Repeat every entry exactly. Do not include the pictures.
───── RECORDS
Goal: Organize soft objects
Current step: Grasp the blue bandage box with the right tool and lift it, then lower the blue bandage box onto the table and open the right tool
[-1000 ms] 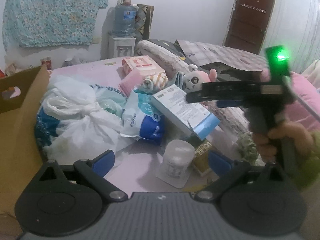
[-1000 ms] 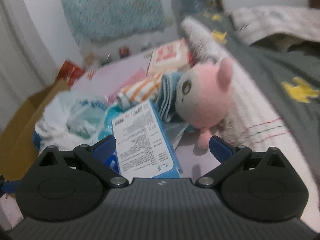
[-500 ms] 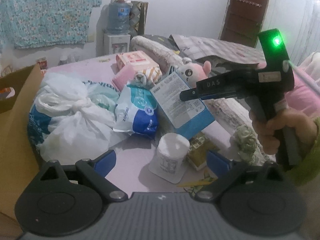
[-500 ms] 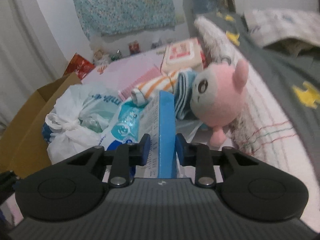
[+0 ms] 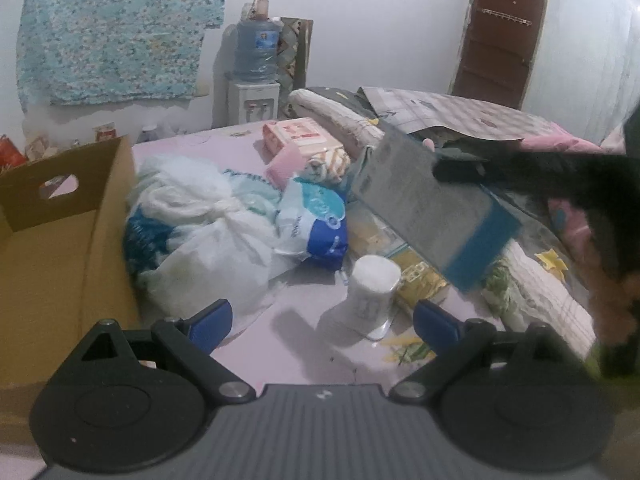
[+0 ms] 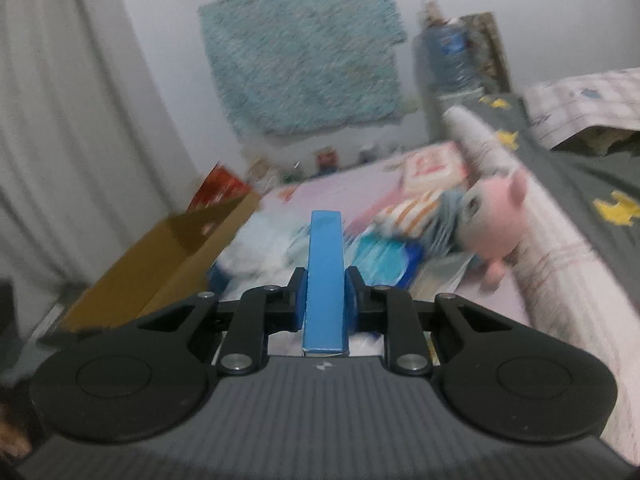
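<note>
Right hand-held gripper [image 6: 325, 300] clamps our blue box [image 6: 325, 276], lifted clear; left hand-held gripper [image 5: 320, 316] gapes empty. Next we likely carry it to the cardboard carton [image 5: 60, 248].

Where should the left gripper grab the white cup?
Grip the white cup across its round body near the upper end, coming in level from the near side. It leans on the yellow packet, and the open left gripper already faces it.
</note>
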`<state>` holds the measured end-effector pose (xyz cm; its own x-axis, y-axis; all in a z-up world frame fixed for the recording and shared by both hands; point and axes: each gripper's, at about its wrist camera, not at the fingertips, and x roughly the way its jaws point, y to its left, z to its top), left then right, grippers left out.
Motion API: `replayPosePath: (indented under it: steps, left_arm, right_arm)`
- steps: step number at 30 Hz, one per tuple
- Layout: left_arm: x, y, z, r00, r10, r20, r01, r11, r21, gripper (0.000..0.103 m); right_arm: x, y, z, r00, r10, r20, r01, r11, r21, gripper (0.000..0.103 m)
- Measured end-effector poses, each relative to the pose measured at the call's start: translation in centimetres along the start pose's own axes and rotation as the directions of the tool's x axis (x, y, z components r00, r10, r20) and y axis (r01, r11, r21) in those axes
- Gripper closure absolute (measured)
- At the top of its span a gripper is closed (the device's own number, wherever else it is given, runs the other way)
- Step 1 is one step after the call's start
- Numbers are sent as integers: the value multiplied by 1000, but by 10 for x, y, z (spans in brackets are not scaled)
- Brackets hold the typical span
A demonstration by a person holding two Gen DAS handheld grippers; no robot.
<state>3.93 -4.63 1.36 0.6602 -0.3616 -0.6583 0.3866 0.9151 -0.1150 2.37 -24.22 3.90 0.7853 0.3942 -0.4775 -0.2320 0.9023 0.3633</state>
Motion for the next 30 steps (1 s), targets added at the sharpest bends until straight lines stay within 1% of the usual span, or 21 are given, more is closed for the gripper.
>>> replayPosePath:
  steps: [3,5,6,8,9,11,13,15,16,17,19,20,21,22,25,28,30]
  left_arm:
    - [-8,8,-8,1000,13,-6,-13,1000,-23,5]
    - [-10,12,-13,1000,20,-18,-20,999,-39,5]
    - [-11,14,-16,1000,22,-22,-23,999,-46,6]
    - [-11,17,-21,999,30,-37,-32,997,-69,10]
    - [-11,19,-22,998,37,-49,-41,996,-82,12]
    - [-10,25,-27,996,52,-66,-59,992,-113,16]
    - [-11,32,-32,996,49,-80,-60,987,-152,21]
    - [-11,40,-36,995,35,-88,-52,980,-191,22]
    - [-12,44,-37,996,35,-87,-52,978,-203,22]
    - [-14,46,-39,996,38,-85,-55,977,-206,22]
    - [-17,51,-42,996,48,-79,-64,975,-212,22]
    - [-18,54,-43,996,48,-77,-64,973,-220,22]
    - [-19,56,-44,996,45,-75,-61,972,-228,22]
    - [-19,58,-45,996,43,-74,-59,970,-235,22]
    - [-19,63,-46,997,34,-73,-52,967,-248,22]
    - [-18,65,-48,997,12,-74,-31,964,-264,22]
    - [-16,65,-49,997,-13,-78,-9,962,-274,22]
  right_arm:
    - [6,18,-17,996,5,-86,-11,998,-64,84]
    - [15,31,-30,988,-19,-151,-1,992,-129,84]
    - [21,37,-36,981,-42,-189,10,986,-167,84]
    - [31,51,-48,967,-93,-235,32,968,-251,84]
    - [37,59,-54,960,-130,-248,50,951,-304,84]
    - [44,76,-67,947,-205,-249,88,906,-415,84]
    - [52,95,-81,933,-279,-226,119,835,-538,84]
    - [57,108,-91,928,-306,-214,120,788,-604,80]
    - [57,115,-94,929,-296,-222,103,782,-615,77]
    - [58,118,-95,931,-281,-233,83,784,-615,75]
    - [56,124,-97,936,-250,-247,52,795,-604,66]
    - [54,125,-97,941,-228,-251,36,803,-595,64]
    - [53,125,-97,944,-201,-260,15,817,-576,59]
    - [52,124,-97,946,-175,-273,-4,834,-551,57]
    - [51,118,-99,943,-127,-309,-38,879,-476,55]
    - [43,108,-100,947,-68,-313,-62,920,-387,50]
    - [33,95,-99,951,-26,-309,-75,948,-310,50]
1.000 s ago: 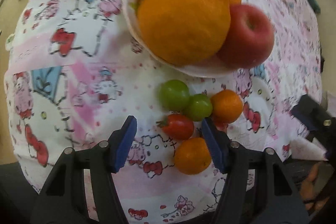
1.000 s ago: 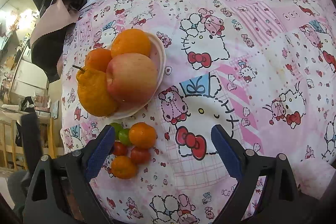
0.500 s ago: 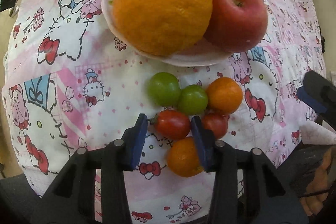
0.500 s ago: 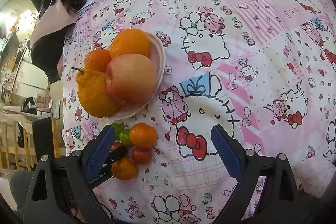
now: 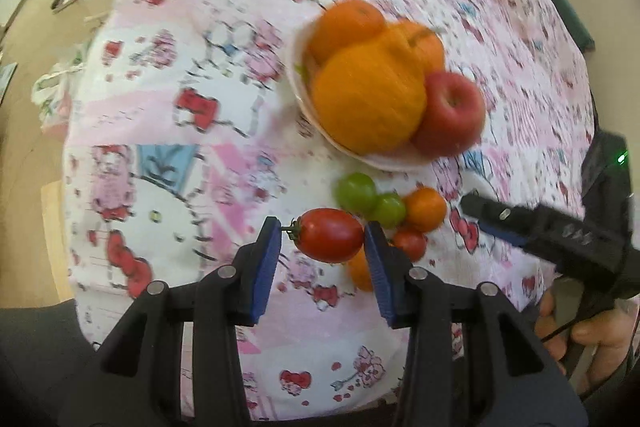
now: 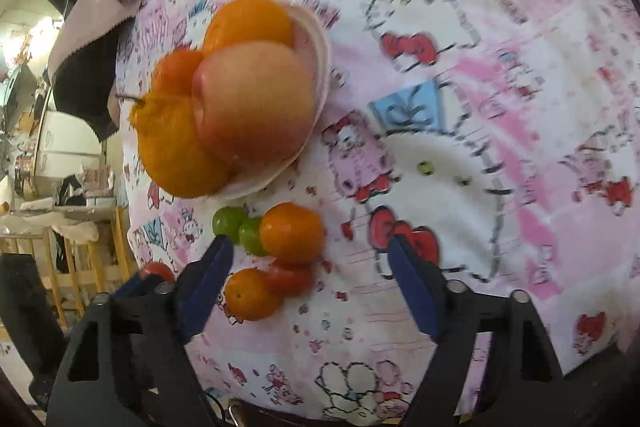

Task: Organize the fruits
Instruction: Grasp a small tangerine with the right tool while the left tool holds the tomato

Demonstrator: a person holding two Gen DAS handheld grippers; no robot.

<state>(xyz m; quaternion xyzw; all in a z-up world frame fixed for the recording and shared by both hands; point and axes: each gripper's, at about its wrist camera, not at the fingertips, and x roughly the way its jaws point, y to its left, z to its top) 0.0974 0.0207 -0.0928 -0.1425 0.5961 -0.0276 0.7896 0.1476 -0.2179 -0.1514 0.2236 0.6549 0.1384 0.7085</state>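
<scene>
Your left gripper [image 5: 322, 241] has lifted the oval red cherry tomato [image 5: 329, 235] off the pink cartoon-print cloth on the bench [image 5: 192, 131]; 0.5 s ago the tomato lay in the loose cluster with the jaws only straddling it. The jaws now clench it end to end, stem toward the left pad. Judged from this, 1 sorting move is under way.

The shallow pale pink plate [image 5: 380, 159] holds 1 large bumpy orange citrus [image 5: 368, 99], 2 smaller oranges behind it and 1 red apple [image 5: 452, 115]. It looks full.

5 small fruits remain beside the plate. Your right gripper [image 6: 308, 259] hovers over them, jaws spread wide and holding nothing.
</scene>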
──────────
→ ANSWER BELOW
Goal: Organize soft objects
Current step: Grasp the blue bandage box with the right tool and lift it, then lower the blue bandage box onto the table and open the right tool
[-1000 ms] 
[-1000 ms] 
[-500 ms] 
[-500 ms] 
[+0 ms] 
[+0 ms] 
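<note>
Right hand-held gripper [image 6: 325, 300] clamps our blue box [image 6: 325, 276], lifted clear; left hand-held gripper [image 5: 320, 316] gapes empty. Next we likely carry it to the cardboard carton [image 5: 60, 248].

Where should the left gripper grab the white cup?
Grip the white cup across its round body near the upper end, coming in level from the near side. It leans on the yellow packet, and the open left gripper already faces it.
</note>
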`<state>` holds the measured end-effector pose (xyz cm; its own x-axis, y-axis; all in a z-up world frame fixed for the recording and shared by both hands; point and axes: each gripper's, at about its wrist camera, not at the fingertips, and x roughly the way its jaws point, y to its left, z to its top), left then right, grippers left out.
Motion API: `replayPosePath: (indented under it: steps, left_arm, right_arm)`
- steps: step number at 30 Hz, one per tuple
- Layout: left_arm: x, y, z, r00, r10, r20, r01, r11, r21, gripper (0.000..0.103 m); right_arm: x, y, z, r00, r10, r20, r01, r11, r21, gripper (0.000..0.103 m)
- Measured end-effector poses, each relative to the pose measured at the call's start: translation in centimetres along the start pose's own axes and rotation as the directions of the tool's x axis (x, y, z components r00, r10, r20) and y axis (r01, r11, r21) in those axes
- Gripper closure absolute (measured)
- At the top of its span a gripper is closed (the device's own number, wherever else it is given, runs the other way)
- Step 1 is one step after the call's start
- Numbers are sent as integers: the value multiplied by 1000, but by 10 for x, y, z (spans in brackets are not scaled)
- Brackets hold the typical span
A demonstration by a person holding two Gen DAS handheld grippers; no robot.
<state>3.93 -4.63 1.36 0.6602 -0.3616 -0.6583 0.3866 0.9151 -0.1150 2.37 -24.22 3.90 0.7853 0.3942 -0.4775 -0.2320 0.9023 0.3633</state>
Motion for the next 30 steps (1 s), targets added at the sharpest bends until straight lines stay within 1% of the usual span, or 21 are given, more is closed for the gripper.
>>> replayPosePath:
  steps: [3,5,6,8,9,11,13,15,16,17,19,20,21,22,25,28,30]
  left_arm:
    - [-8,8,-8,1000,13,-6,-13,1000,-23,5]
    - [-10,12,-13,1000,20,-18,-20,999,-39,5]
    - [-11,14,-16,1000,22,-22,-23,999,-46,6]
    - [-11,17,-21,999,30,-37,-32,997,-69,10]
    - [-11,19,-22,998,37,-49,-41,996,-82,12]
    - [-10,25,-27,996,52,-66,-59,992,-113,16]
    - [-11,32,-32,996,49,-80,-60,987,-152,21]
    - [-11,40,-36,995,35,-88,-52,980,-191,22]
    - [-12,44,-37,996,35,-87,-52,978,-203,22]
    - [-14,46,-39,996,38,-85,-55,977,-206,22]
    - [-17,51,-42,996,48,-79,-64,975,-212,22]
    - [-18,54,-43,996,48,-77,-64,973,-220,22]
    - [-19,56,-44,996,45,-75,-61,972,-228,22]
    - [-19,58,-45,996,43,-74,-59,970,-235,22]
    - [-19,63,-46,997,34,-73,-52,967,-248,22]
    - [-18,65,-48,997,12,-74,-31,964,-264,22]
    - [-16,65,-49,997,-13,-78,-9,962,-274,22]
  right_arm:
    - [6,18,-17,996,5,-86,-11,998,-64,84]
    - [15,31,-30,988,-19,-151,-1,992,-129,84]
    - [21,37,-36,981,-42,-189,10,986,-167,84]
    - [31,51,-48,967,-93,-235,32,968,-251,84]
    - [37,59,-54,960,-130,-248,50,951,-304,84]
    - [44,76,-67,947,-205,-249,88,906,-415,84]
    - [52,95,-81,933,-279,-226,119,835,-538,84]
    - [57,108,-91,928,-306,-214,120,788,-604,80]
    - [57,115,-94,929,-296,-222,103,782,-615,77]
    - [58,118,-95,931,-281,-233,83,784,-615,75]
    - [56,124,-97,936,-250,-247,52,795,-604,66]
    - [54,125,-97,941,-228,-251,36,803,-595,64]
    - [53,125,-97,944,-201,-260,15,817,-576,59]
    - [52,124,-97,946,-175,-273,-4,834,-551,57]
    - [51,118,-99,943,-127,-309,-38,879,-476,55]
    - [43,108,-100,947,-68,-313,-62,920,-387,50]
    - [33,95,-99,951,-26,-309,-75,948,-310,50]
1.000 s ago: 
1.000 s ago: 
0.500 s ago: 
0.500 s ago: 
now: 
now: 

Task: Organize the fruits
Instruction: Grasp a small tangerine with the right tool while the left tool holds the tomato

Demonstrator: a person holding two Gen DAS handheld grippers; no robot.

<state>(xyz m; quaternion xyzw; all in a z-up world frame fixed for the recording and shared by both hands; point and axes: each gripper's, at about its wrist camera, not at the fingertips, and x roughly the way its jaws point, y to its left, z to its top) 0.0974 0.0207 -0.0928 -0.1425 0.5961 -0.0276 0.7896 0.1476 -0.2179 -0.1514 0.2236 0.6549 0.1384 0.7085</state>
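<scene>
Your left gripper [image 5: 322, 241] has lifted the oval red cherry tomato [image 5: 329, 235] off the pink cartoon-print cloth on the bench [image 5: 192, 131]; 0.5 s ago the tomato lay in the loose cluster with the jaws only straddling it. The jaws now clench it end to end, stem toward the left pad. Judged from this, 1 sorting move is under way.

The shallow pale pink plate [image 5: 380, 159] holds 1 large bumpy orange citrus [image 5: 368, 99], 2 smaller oranges behind it and 1 red apple [image 5: 452, 115]. It looks full.

5 small fruits remain beside the plate. Your right gripper [image 6: 308, 259] hovers over them, jaws spread wide and holding nothing.
</scene>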

This answer is now complete.